All this focus on who's to blame/ moral judgement feels like a red herring to me. What's really troubling me - every day, after 5 plus years - is how seemingly good men (and lovely dads) can do this to their kids - ie abandon them just because someone else says they 'have' to live far away.
My situation shows this really clearly as i was the one who broke up the marriage, on the face of it - he didn't run away with OW. He was awful to be married to but a great dad and super-involved, worked part time to share childcare etc. We always said it would be 50/50 if we split up and i believed that completely. But as soon as he met OW he moved miles away, started an exciting childless life and sees our daughters 2 or 3 times a year.
Needless to say they are devastated.
What i want to know is how is this possible? Those of you with 'good' husbands doesnt it scare you to think they could do this at the drop of a hat if things go wrong between the 2 of you? I genuinely had no idea - i thought the role of dad meant as much to him as mine as mum, ie it's for life, come hell or high water.
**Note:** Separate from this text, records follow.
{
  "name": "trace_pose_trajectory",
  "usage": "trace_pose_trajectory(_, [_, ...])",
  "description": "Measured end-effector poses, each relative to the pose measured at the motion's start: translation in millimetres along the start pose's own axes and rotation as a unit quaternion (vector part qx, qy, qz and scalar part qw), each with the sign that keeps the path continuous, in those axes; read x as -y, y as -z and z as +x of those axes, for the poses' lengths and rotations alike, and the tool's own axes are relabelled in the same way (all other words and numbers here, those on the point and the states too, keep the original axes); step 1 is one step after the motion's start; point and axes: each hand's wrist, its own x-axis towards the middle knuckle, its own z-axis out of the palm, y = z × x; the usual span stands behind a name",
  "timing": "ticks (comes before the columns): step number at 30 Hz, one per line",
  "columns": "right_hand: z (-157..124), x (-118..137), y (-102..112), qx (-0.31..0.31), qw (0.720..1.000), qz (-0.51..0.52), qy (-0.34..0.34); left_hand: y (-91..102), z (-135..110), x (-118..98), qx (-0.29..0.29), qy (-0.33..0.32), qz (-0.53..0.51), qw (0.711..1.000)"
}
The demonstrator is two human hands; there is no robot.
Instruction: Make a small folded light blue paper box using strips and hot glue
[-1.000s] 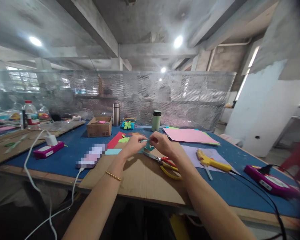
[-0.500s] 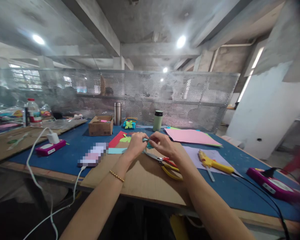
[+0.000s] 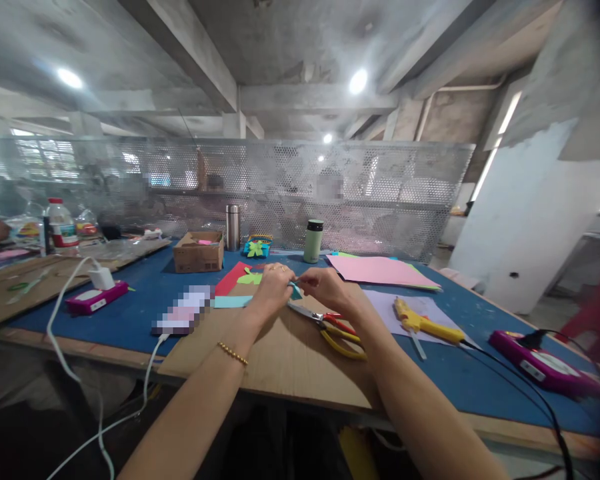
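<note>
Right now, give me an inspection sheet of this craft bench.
Surface: blue table with a cardboard sheet on it.
Job's things: small teal paper piece.
Clutter: scissors, glue gun, pink paper, cardboard box, steel flask, green flask.
Hands: left hand and right hand both pinch the teal paper piece.
Cables: white cable hangs off the near edge; black cable at right.
Surroundings: perforated metal screen behind the table.

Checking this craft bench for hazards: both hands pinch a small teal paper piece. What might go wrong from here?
The scissors lie close under the right hand; a dropped wrist might catch the blades. The teal paper piece, pinched between left hand and right hand, may tear or slip.
</note>
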Motion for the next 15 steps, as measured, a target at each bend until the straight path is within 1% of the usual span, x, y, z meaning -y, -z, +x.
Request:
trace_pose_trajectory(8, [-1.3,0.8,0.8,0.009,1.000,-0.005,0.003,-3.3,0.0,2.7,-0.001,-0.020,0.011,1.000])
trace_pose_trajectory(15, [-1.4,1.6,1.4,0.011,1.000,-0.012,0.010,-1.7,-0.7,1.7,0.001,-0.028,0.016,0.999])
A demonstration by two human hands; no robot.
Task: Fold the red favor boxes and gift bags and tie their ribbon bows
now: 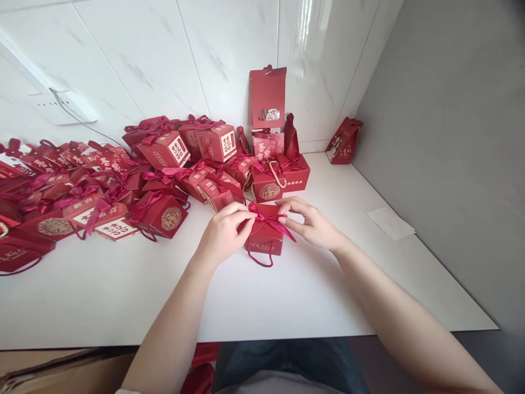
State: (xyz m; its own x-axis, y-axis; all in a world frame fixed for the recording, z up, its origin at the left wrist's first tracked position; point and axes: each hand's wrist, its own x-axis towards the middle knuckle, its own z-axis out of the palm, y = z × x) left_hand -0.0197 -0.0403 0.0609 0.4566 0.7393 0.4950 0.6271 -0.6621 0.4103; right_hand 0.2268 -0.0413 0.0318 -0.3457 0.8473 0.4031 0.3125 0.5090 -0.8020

But no. So was he just acting? Passing time? Or worst of all was fatherhood just the 'price' he was willing to pay for being with a woman? Please tell me what you think - what's actually going on here and could i have realised or done something to change it? And don't all say 'oh my dp would never abandon his kids' as you just don't know what he's capable of until you split up and he has difficult choices to make.

BrownPaperTeddy · 23/09/2018 09:18

Married men who have affairs are obviously totally at fault for the destruction of the marriage.

Doesn't mean that the OW can't be judged for HER shitty, disgusting behaviour and absence of morals too.

Two people involved in the affair - of course the OP can be angry at both for their behaviour.

I know someone whose best friend had an affair with her husband. Years it went on for. Don't tell me that she wasn't allowed to be angry at the OW (her best friend) for what she did? Doesn't mean that she wasn't even more angry at her husband or the she blamed the OW entirely.

The cheating partner is to blame for the affair. The OW/OM has still behaved disgustingly.

flapjackfairy · 23/09/2018 09:21

Because we are responsible for the fall out from our own actions.
Even children are taught that and learn by experience.
If you have an affair you know full well you are hurting another woman and probably children . It may be convenient to pass all the guilt if you have been the. other woman but it is rubbish. Both are to blame
The husband holds responsibility for breaking his views of course but the ow does not get off scot free.